• [REQUIRED ACTION]:
No pictures should appear. The lines from the beginning of the listing through the one holding "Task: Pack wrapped" must be reproduced exactly, and nothing more.

• [RECORDS SUPPLIED]:

********

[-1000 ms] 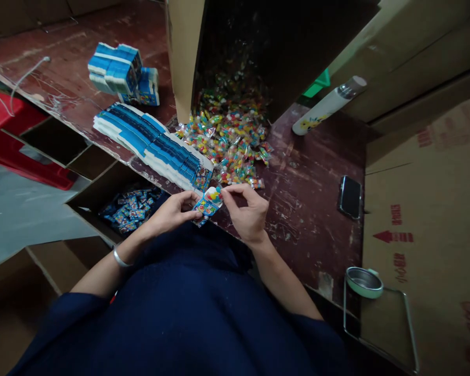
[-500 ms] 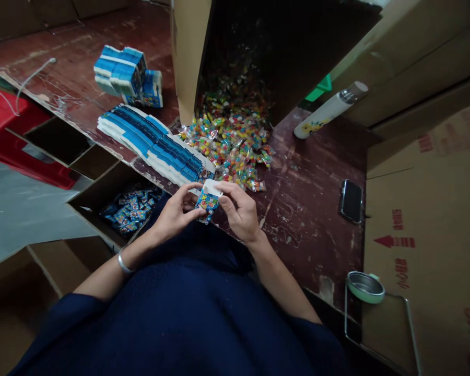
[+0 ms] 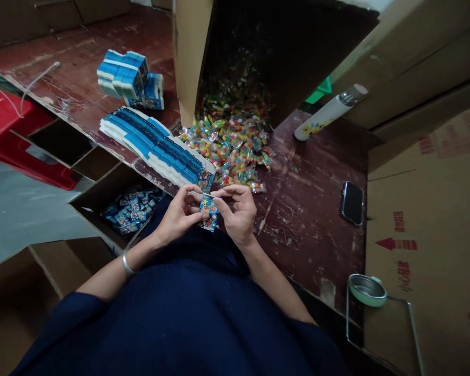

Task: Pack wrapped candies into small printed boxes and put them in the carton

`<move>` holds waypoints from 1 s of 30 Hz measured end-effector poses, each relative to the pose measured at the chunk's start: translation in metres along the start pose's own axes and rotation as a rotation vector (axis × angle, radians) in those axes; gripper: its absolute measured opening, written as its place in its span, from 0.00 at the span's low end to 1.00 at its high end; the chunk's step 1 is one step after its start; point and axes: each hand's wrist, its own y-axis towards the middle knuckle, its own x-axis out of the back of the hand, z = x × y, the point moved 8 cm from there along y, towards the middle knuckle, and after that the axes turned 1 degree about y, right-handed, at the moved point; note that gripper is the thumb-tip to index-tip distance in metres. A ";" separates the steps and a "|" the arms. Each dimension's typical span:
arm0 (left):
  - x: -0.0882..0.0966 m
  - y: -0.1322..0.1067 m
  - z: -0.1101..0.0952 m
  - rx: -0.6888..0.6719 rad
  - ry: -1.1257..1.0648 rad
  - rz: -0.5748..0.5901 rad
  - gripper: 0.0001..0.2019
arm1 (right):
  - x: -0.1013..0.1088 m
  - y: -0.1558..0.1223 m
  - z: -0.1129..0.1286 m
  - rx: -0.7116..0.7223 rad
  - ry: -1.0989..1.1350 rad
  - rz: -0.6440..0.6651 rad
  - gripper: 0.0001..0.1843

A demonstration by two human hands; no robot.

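Observation:
Both my hands pinch one small blue printed box [image 3: 209, 211] just in front of my body, at the near edge of the dark red table [image 3: 305, 209]. My left hand [image 3: 178, 214] grips its left side, and my right hand [image 3: 237, 211] closes over its top and right side. Right behind it lies a fanned row of flat blue and white box blanks [image 3: 152, 146]. A heap of small colourful candy packets [image 3: 235, 146] spills out of a tipped cardboard carton [image 3: 188, 57] onto the table.
A carton of finished blue boxes [image 3: 131, 209] sits low at my left. More stacked blue boxes [image 3: 129, 78] stand at the back left. A white bottle [image 3: 329, 110], a black phone [image 3: 351, 202], a metal cup [image 3: 367, 290] and big cardboard cartons [image 3: 426, 209] are on the right.
The box's white top flap stood open a second ago. My right fingers have since folded it down, and the box now sits shut between both hands, slightly lower and closer to my body.

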 end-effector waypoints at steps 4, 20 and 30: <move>0.004 -0.002 -0.002 -0.046 0.055 -0.026 0.26 | -0.010 0.007 -0.005 -0.152 0.066 0.101 0.18; 0.015 -0.005 -0.011 -0.037 0.251 0.037 0.19 | -0.013 0.021 0.009 -0.010 -0.161 0.302 0.21; 0.121 -0.015 -0.087 -0.096 1.059 -0.037 0.26 | -0.026 0.042 -0.049 0.102 -0.716 0.463 0.23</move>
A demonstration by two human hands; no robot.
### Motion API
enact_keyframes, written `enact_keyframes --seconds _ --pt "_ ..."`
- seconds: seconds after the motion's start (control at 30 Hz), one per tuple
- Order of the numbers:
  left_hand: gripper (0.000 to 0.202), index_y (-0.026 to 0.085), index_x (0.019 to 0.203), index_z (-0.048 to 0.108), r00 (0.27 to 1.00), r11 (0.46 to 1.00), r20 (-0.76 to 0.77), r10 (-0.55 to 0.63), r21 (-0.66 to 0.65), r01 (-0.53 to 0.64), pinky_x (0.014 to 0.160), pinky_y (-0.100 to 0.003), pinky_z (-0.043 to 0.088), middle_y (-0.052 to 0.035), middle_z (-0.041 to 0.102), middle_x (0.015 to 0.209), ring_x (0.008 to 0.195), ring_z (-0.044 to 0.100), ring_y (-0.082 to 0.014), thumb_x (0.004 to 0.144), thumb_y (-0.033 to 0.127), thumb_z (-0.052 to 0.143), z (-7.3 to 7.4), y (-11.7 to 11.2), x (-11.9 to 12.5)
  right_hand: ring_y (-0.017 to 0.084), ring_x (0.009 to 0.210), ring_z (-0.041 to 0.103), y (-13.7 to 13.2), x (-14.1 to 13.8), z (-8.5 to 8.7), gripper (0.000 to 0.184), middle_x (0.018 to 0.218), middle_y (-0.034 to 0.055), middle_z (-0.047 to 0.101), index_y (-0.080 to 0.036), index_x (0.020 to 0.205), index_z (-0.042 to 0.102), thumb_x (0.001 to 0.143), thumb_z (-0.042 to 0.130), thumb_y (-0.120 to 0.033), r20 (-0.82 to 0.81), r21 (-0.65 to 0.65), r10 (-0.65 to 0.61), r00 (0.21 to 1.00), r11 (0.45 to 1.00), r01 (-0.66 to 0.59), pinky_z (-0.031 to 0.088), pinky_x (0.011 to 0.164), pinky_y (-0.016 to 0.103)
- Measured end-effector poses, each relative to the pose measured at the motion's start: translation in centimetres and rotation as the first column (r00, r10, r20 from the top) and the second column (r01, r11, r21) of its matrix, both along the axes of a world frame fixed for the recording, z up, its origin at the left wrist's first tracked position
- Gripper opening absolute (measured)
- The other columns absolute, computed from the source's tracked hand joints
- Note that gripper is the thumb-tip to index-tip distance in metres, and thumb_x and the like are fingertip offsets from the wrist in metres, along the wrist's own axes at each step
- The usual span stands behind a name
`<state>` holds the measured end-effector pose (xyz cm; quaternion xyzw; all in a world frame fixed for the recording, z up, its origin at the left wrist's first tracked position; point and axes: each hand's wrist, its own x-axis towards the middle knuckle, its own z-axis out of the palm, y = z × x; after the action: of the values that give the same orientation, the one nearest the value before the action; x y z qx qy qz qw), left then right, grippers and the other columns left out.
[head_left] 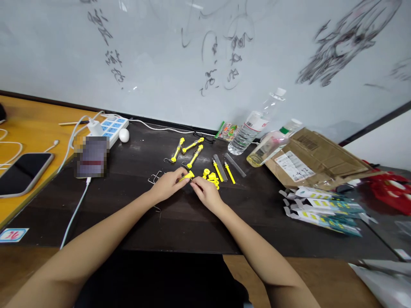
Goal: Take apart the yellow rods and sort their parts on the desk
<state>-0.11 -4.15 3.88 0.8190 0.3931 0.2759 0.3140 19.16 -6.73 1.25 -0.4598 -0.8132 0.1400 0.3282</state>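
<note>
My left hand (168, 185) is closed around a yellow plastic piece (189, 175), which is partly hidden by the fingers. At its right end, my right hand (208, 193) has thumb and fingertips pinched together; what they grip is too small to make out. Loose yellow plastic caps (211, 176) lie just beyond the right hand. Two yellow rods (230, 173) rest beside clear tubes (236, 164). Farther back are several clear tubes with yellow ends (195, 156), some showing wire hooks. Bent wire hooks (156, 176) lie left of my left hand.
A water bottle (247, 132), an oil-coloured bottle (268, 147) and a cardboard package (298, 158) stand or lie at right, near flattened boxes (324, 209). At left are a power strip (114, 128), a charging phone (91, 156) with its cable, and another phone (25, 174). A whiteboard (160, 64) rises behind.
</note>
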Motion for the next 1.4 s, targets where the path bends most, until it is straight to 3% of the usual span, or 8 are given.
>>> enact_keyframes --seconds 0.17,0.3,0.43,0.57,0.67,0.83,1.07,1.4 --pt "0.025 0.020 0.099 0.053 0.999 0.996 0.031 -0.044 -0.072 0.046 0.049 -0.019 0.032 0.0078 0.048 0.056 0.042 0.043 -0.0078 0.089 0.042 0.044 0.0 0.3 -0.3 0.017 0.069 0.053 -0.1 0.2 0.2 0.022 0.075 0.0034 0.056 -0.022 0.078 0.053 0.092 0.041 -0.033 -0.004 -0.018 0.021 1.000 1.000 -0.021 0.040 0.067 0.028" --pt "0.027 0.021 0.101 0.051 0.993 0.990 0.096 -0.062 -0.124 0.074 0.044 -0.018 0.032 0.0080 0.049 0.057 0.038 0.043 -0.0062 0.090 0.043 0.043 0.1 0.1 -0.3 0.014 0.062 0.049 -0.2 -0.1 0.1 0.023 0.069 -0.0002 0.050 -0.022 0.078 0.047 0.092 0.039 -0.037 -0.276 -0.159 0.034 0.961 0.984 -0.081 0.041 0.061 0.026" --pt "0.027 0.020 0.097 0.050 0.981 0.969 0.140 -0.131 -0.191 0.156 0.040 -0.016 0.031 0.0076 0.050 0.057 0.036 0.043 -0.0054 0.090 0.045 0.043 0.3 -0.3 0.0 0.010 0.051 0.046 -0.1 -0.3 -0.1 0.021 0.064 -0.0048 0.047 -0.023 0.087 0.039 0.089 0.044 -0.044 -0.502 -0.345 -0.021 0.864 0.921 -0.178 0.037 0.047 0.021" --pt "0.028 0.019 0.090 0.047 0.970 0.950 0.186 -0.157 -0.242 0.200 0.036 -0.016 0.029 0.0054 0.054 0.061 0.035 0.042 -0.0049 0.090 0.047 0.042 0.4 -0.6 0.2 0.008 0.050 0.045 -0.1 -0.4 -0.2 0.023 0.070 -0.0033 0.052 -0.023 0.085 0.039 0.090 0.040 -0.045 -0.502 -0.417 0.051 0.863 0.860 -0.293 0.034 0.041 0.018" --pt "0.030 0.018 0.088 0.047 0.968 0.942 0.174 -0.183 -0.252 0.224 0.037 -0.016 0.030 0.0057 0.053 0.058 0.035 0.041 -0.0051 0.090 0.047 0.040 0.5 -0.7 0.3 0.007 0.048 0.043 -0.2 -0.5 -0.5 0.024 0.064 -0.0045 0.048 -0.022 0.084 0.039 0.093 0.034 -0.044 -0.473 -0.427 0.045 0.880 0.862 -0.274 0.032 0.040 0.018" --pt "0.031 0.019 0.086 0.046 0.974 0.953 0.087 -0.208 -0.205 0.221 0.045 -0.019 0.033 0.0061 0.048 0.058 0.041 0.042 -0.0070 0.093 0.046 0.034 0.6 -0.8 0.2 0.006 0.045 0.035 -0.1 -0.6 -1.2 0.025 0.059 -0.0065 0.042 -0.021 0.083 0.038 0.093 0.035 -0.044 -0.511 -0.422 0.024 0.859 0.864 -0.275 0.028 0.039 0.017" --pt "0.028 0.020 0.087 0.042 0.975 0.977 -0.063 -0.211 -0.003 0.211 0.063 -0.025 0.037 0.0016 0.053 0.072 0.066 0.053 -0.0148 0.094 0.046 0.034 0.0 -0.4 0.2 0.005 0.035 0.023 0.2 -0.8 -1.7 0.024 0.048 -0.0119 0.030 -0.023 0.084 0.035 0.092 0.038 -0.045 -0.601 -0.505 -0.021 0.799 0.785 -0.359 0.020 0.032 0.014" --pt "0.029 0.021 0.092 0.040 0.961 0.983 -0.241 -0.139 0.086 0.164 0.057 -0.025 0.032 0.0011 0.053 0.065 0.060 0.056 -0.0183 0.097 0.046 0.025 0.0 -1.0 0.4 0.004 0.032 0.019 -0.1 -1.0 -0.8 0.023 0.046 -0.0129 0.029 -0.023 0.085 0.037 0.092 0.040 -0.045 -0.610 -0.566 -0.069 0.789 0.735 -0.373 0.022 0.027 0.013"
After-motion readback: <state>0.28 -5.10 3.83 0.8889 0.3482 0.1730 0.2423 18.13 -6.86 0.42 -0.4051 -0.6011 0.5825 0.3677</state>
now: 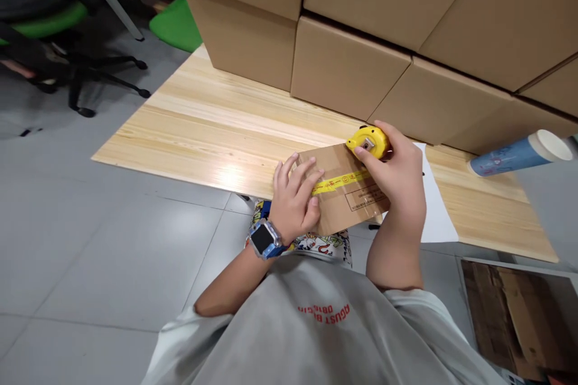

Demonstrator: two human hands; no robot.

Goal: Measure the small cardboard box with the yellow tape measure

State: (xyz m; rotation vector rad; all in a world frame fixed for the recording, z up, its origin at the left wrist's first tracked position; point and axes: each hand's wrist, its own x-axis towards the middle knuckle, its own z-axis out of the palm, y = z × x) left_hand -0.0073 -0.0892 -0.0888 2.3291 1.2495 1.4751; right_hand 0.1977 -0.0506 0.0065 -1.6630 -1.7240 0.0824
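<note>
- left hand (pixel 293 198): fingers (pixel 289 171) spread open, pressing flat on cardboard parcel (pixel 336 213), gripping nothing
- right hand (pixel 397 183): fingers (pixel 383 129) curled shut around yellow tape measure (pixel 368 142), which touches parcel's far edge
- parcel: on tabletop (pixel 203 126) near edge, yellow tape strip across it
- beyond parcel: stacked cardboard boxes (pixel 352 66)
- right of parcel: white paper sheet (pixel 438 210), then blue tube (pixel 515 156)

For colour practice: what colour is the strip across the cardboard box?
The strip is yellow with dark print; head view.
</note>
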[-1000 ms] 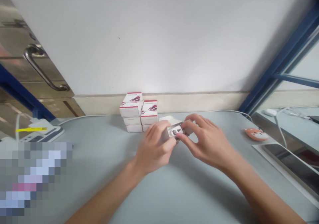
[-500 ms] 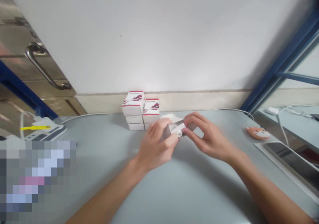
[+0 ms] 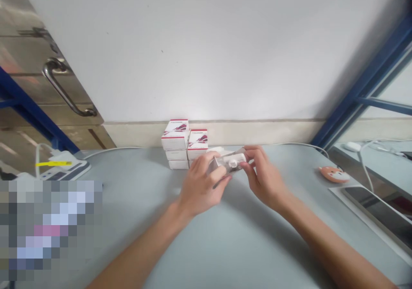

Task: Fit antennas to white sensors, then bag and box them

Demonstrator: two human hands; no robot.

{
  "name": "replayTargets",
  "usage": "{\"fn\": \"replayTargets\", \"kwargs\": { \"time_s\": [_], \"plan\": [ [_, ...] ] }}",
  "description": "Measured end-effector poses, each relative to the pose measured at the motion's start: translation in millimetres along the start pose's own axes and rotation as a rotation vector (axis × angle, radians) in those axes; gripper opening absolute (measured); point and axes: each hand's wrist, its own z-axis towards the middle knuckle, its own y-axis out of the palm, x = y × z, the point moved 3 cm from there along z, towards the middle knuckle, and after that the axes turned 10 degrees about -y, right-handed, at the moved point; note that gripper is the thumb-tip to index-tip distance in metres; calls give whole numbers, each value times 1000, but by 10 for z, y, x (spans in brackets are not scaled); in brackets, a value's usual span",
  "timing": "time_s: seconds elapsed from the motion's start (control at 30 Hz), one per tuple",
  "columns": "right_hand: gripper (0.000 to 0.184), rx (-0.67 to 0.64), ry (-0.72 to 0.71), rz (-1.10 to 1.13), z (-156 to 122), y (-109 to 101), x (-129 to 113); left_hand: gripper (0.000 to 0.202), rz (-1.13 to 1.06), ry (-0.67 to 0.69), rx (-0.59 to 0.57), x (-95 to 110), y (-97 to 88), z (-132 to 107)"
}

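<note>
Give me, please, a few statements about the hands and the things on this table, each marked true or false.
1. The left hand and the right hand both grip one small white box. True.
2. Red-and-white boxes are stacked by the wall, beyond the hands. True.
3. An orange figurine lies left of the hands. False: it lies to their right on the table.
4. The device with the yellow strip sits at the right edge. False: it is at the far left.

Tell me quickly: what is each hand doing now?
Left hand: closed on small white cardboard box.
Right hand: pinching white insert at the box's open end.
</note>
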Motion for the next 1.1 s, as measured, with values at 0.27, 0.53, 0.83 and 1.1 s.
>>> {"fn": "replayTargets", "kwargs": {
  "time_s": [0.27, 0.53, 0.83, 1.1],
  "plan": [
    [23, 278, -55, 107, -54, 91, -45, 25, -3, -26, -3, -24, 24, -1],
    [28, 79, 365, -133, 9, -46, 546, 40, -146, -226, 19, -161, 57, -10],
    [31, -324, 363, -132, -139, 294, 804, 49, -219, -164, 43, -146, 65, 15],
    [31, 88, 221, -166, 31, -75, 629, 49, -215, -115, 73, -128, 86, -12]
  ]
}}
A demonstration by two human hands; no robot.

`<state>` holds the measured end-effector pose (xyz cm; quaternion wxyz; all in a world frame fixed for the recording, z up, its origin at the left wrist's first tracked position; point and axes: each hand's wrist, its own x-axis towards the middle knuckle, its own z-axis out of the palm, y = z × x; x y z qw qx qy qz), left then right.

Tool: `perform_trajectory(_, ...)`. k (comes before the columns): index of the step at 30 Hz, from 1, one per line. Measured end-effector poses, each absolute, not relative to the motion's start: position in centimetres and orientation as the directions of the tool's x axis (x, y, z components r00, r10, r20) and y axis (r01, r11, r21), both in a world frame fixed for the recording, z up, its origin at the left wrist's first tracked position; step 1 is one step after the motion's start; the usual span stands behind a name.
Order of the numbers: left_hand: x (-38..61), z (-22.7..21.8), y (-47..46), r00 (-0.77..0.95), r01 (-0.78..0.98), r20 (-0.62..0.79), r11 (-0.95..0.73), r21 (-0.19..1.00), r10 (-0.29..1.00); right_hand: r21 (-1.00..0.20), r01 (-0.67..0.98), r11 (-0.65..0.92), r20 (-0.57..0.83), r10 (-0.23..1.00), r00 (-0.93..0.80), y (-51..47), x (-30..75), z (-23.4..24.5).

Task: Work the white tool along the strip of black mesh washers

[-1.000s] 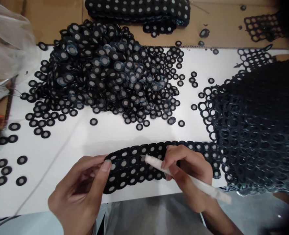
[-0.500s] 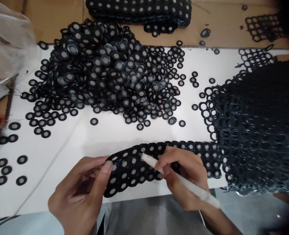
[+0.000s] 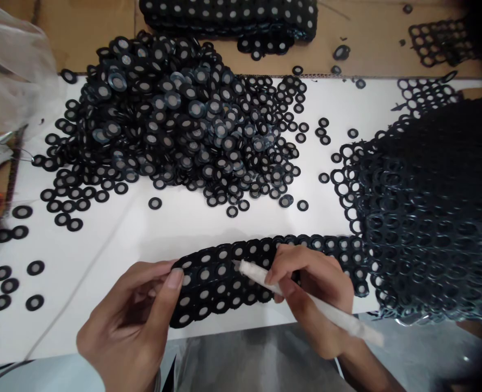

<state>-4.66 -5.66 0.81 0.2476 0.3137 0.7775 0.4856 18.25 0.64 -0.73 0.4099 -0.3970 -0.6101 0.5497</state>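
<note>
A black strip of joined rings with pale round centres (image 3: pixel 220 283) lies across the near edge of the white sheet (image 3: pixel 143 234). My left hand (image 3: pixel 130 326) pinches the strip's left end between thumb and fingers. My right hand (image 3: pixel 310 294) is closed round a white stick-like tool (image 3: pixel 306 299), held like a pen. The tool's tip rests on the strip near its middle.
A big heap of loose black rings with pale centres (image 3: pixel 171 120) fills the middle of the sheet. A pile of emptied black ring lattice (image 3: pixel 432 207) lies at the right. More filled strips (image 3: pixel 228 16) sit on the cardboard at the back. A clear plastic bag (image 3: pixel 12 65) is at the left.
The tool's tip has shifted slightly along the strip, left and back right. My left hand keeps its grip on the strip's end.
</note>
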Motion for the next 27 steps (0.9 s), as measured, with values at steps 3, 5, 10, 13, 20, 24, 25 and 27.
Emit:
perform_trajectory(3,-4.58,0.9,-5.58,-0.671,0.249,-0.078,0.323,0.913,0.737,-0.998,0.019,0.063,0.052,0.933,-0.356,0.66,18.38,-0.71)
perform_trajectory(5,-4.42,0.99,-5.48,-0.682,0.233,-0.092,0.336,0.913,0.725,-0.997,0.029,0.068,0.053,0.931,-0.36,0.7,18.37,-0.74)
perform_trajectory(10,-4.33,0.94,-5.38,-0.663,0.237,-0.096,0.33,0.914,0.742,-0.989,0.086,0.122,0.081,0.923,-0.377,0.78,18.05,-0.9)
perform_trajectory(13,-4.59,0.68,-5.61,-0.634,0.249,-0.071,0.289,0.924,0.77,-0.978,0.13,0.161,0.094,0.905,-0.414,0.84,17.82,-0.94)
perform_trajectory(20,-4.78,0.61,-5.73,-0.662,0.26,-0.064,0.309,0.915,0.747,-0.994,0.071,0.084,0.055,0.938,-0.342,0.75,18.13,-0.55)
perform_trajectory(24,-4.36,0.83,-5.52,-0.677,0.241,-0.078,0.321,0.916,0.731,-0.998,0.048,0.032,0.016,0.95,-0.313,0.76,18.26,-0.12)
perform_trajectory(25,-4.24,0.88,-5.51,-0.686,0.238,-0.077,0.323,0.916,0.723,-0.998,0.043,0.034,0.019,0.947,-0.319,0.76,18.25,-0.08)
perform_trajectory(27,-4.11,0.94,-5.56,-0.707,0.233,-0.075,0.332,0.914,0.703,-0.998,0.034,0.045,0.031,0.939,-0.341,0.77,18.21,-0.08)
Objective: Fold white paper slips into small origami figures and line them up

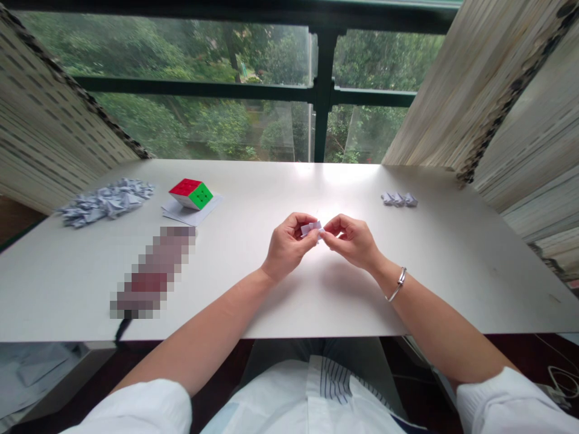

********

• [EXERCISE ANSWER]:
[-1000 ms] 
[-500 ms] 
[+0 ms] 

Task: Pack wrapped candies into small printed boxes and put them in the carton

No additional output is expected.